Paul already replied, but I'll add my thoughts below to the thread 
also...

On Dec 19, 2004, at 5:05 PM, Steve Skillcorn wrote:
> I bought the Lucene in Action ebook, which is
> excellent and I can strongly recommend.

Thank you!!!!

> Does the IndexReader that is passed to the “bits”
> method of the filter represent the entire index, or
> just the results that match the query?

It represents the entire index at the time it was instantiated.  This 
is important to know in case documents are later added to the index.

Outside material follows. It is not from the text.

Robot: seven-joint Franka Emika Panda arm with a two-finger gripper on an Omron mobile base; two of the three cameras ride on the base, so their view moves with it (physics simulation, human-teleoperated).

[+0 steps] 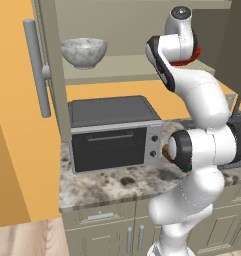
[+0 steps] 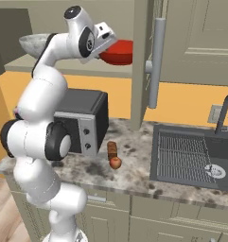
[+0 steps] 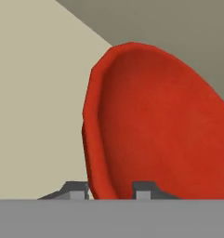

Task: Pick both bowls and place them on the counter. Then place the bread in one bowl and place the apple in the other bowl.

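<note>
From the hand camera I see the red bowl [image 3: 155, 125] up close: glossy, plain, wide and shallow, with a thick rounded rim that runs down between the two fingertips [image 3: 76, 189]. One tip sits outside the rim and the other inside the bowl's hollow, so the gripper [image 3: 111, 191] straddles the rim; I cannot tell whether it is clamped on the rim or merely placed around it. Behind the bowl lie a beige wall and a darker olive-grey surface.

In the right base view the red bowl [image 2: 119, 52] sits on the beige cabinet shelf [image 2: 77, 71], right at the gripper [image 2: 106, 45], with the open cabinet door [image 2: 143, 61] and its long grey handle [image 2: 155, 66] just beside it. In the left base view only a sliver of the red bowl [image 1: 188, 59] shows behind the arm's wrist.

The marbled bowl [image 1: 84, 52] stands upright on the same shelf, well apart from the red one, deep and round with a grey-white stone look.

Below, on the desk [image 2: 134, 170], the bread [image 2: 112, 148] is a small dark brown chunk, and the apple [image 2: 115, 162] lies just beside it, round and red; I cannot tell if they touch. Both are near the front corner of the black microwave [image 1: 112, 132]. The dark sink [image 2: 191, 158] with its faucet [image 2: 224, 113] is set into the desk, to the right in the right base view.
</note>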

> Is not worrying about filters and simply checking the
> returned Hit List before presenting a sensible
> approach?

It depends.  Is the performance of checking a relational database for 
the results being shown to the user acceptable?  Is the security risk 
of a new piece of code forgetting to check the results of a search 
worth it?

> I can see the point to filters as presented in the
> Lucene in Action ISBN example, but are they a good
> approach where they could end up laboriously marking
> the entire index as True?

Iterating through every document in the index certainly is time 
consuming and not something you should do for every search.  However, 
filters are designed to be long-lived.  Write your filter to simply do 
the logic of checking each document against the database, then wrap 
your filter with the caching wrapper.  Be sure to use the same 
IndexReader for each search.  When the index changes, rebuild the 
filter.

There is no clear best way to do this type of filtering of results, I 
don't believe.  There are details to consider for either of these 
approaches.

> All help greatly appreciated.  Thanks to the authors
> for Lucene in Action, it's given me the high level
> best practices I was needing.

Steve - I really appreciate hearing this.  Putting this work to public 
scrutiny opens the possibilities of opinion.  Your comments hearten me.